*What you will do*
Going through the entries below, copy out each line that contains "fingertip".

* * * *

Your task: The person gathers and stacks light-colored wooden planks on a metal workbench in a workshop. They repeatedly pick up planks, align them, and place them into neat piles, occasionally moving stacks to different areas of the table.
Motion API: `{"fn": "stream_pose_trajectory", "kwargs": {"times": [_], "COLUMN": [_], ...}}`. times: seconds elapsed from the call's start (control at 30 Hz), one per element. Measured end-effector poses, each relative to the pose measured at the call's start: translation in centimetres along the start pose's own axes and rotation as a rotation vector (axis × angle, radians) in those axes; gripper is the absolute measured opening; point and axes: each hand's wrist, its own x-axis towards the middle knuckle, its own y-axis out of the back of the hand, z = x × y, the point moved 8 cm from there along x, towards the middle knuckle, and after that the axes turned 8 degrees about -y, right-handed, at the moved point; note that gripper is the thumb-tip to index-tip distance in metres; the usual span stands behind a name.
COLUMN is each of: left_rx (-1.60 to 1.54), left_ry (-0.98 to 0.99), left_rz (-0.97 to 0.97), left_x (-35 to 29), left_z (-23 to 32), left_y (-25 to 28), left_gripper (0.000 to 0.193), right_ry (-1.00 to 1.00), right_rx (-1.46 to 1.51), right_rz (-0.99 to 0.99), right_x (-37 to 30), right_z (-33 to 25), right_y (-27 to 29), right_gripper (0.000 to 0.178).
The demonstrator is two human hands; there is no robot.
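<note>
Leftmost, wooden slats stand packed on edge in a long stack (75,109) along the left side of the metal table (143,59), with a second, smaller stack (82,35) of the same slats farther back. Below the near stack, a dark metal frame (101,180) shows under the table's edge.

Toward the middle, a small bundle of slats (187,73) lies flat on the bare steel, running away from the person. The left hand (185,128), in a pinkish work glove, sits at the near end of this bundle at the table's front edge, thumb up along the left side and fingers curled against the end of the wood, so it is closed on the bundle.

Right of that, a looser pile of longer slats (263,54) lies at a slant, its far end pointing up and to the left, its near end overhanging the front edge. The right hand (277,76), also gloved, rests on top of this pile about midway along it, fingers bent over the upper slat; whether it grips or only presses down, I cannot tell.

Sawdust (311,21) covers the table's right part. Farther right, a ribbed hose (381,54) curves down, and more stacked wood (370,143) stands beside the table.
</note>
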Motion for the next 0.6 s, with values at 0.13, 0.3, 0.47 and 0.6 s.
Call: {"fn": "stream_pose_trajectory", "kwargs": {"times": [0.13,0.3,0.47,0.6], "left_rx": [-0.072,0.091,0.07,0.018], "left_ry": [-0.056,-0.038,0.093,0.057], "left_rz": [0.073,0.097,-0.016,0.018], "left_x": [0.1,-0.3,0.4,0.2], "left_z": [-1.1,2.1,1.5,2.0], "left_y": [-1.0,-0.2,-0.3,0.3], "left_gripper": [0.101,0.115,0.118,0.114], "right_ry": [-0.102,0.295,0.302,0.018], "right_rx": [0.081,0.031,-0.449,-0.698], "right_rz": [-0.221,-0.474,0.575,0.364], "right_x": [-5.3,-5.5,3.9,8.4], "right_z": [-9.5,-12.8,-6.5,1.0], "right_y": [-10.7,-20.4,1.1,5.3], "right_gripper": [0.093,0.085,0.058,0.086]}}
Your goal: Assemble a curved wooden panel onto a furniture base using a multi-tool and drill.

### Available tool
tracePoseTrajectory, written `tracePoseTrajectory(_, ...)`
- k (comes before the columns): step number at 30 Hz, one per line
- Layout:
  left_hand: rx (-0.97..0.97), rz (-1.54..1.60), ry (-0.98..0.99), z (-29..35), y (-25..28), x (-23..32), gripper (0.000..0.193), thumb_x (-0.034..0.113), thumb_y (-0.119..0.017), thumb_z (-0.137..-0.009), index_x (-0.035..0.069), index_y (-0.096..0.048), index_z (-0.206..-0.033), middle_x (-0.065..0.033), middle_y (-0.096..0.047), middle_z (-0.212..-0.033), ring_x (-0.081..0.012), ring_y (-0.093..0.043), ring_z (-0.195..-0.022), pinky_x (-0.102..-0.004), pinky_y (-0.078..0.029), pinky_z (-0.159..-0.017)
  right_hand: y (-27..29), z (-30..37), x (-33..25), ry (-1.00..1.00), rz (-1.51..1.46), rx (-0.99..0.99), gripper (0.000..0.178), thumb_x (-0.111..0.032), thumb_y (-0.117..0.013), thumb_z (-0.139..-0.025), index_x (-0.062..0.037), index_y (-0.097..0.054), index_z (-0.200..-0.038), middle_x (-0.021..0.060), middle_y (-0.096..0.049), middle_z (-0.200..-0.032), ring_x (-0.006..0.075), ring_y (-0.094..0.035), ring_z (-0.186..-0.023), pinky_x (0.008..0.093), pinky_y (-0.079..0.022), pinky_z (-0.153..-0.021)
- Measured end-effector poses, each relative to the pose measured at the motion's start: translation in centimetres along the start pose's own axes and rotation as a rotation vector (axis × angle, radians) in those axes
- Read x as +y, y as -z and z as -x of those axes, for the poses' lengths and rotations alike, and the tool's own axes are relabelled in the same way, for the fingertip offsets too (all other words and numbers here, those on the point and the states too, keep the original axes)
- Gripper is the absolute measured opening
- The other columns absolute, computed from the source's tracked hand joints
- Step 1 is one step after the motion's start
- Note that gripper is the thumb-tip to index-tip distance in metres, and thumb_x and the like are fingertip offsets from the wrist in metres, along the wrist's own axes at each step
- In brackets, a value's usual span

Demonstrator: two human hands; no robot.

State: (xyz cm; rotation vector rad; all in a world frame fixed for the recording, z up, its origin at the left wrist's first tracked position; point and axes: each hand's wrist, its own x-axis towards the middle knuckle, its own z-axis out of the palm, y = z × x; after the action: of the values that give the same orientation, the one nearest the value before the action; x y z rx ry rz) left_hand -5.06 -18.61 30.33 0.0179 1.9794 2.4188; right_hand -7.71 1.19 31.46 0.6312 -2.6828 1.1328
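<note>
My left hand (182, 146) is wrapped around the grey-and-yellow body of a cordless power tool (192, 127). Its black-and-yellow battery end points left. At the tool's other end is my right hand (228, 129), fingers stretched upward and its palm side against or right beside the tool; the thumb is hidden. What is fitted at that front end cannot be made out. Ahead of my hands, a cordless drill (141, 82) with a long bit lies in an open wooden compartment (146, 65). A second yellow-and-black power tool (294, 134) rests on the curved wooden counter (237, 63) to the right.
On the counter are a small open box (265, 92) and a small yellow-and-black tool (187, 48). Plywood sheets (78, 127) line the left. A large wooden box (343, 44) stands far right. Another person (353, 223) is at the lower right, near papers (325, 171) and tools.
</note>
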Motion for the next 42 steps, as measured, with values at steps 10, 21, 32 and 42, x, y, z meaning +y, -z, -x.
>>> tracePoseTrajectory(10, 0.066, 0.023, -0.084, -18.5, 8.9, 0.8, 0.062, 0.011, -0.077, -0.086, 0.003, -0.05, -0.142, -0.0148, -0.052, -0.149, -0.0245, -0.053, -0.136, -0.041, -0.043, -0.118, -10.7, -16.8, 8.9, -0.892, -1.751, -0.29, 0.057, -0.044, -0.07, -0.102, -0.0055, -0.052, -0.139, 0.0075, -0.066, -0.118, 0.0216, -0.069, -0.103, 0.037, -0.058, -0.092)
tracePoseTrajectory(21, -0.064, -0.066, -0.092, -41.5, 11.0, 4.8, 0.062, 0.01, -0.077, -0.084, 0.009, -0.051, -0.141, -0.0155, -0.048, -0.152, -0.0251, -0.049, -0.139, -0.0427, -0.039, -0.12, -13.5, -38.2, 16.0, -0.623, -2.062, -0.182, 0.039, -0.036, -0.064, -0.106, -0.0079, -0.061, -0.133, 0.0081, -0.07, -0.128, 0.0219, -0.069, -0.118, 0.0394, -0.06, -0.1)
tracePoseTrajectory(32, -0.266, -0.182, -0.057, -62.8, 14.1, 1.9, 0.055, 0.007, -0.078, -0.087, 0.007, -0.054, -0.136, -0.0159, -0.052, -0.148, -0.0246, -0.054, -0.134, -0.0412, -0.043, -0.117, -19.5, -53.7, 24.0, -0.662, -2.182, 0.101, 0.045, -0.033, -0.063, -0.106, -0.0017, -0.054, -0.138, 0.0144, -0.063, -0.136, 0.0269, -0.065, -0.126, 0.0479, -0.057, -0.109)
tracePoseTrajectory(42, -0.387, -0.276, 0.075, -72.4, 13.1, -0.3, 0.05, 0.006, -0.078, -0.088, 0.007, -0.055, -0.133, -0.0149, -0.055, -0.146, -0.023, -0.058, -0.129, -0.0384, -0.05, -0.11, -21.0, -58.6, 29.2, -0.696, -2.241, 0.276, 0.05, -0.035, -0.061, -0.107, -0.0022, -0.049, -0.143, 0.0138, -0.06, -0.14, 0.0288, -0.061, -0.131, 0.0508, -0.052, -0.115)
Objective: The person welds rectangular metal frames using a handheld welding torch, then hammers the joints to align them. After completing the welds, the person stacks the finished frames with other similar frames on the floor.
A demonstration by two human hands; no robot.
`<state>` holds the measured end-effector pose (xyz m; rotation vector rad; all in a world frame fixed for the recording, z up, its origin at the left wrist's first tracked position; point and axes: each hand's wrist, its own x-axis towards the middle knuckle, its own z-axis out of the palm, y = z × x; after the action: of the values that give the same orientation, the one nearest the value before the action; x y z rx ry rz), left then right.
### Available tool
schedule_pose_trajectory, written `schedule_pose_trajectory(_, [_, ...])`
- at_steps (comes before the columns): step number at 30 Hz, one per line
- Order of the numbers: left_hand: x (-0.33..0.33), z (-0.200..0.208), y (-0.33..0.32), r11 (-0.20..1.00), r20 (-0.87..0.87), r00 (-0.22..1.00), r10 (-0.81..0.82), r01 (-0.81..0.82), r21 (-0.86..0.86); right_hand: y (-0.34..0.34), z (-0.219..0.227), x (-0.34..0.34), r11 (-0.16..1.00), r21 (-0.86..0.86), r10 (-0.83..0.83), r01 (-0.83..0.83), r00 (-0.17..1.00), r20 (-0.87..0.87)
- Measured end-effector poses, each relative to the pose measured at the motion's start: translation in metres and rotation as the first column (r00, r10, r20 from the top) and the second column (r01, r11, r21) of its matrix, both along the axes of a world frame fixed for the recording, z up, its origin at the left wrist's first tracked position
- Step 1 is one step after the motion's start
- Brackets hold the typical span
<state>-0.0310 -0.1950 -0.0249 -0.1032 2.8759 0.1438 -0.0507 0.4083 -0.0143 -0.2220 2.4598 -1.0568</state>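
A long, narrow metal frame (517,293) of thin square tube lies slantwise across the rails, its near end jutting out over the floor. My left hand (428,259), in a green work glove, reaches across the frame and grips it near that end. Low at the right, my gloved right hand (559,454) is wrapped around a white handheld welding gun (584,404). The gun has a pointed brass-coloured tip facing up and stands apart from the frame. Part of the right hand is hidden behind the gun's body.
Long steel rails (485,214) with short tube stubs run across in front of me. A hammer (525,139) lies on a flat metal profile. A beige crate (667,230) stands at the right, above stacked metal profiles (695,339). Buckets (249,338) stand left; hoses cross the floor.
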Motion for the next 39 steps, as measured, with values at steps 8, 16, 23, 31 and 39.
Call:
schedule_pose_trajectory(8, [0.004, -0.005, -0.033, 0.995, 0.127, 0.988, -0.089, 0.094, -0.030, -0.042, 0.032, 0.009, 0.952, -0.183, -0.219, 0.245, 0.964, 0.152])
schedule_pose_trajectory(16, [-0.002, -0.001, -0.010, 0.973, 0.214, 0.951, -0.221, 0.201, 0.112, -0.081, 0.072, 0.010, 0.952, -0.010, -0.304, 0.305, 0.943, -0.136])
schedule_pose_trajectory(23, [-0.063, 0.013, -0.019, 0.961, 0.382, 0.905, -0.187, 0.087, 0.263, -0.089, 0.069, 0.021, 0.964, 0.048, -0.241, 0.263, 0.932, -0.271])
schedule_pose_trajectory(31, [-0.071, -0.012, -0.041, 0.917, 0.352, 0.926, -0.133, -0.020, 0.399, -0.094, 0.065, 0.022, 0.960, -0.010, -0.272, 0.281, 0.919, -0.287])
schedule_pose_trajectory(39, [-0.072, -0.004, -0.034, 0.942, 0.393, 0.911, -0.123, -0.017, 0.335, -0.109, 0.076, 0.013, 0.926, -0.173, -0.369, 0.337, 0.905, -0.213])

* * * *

*Exercise output*
- Read x as +y, y as -z and z as -x of those axes, for the poses' lengths and rotations alike, and the tool's own axes are relabelled in the same way, for the fingertip offsets too (all other words and numbers here, those on the point and the states too, keep the original axes)
- Note that gripper is the thumb-tip to index-tip distance in metres, and thumb_x and the like are fingertip offsets from the wrist in metres, along the wrist's own axes at each step

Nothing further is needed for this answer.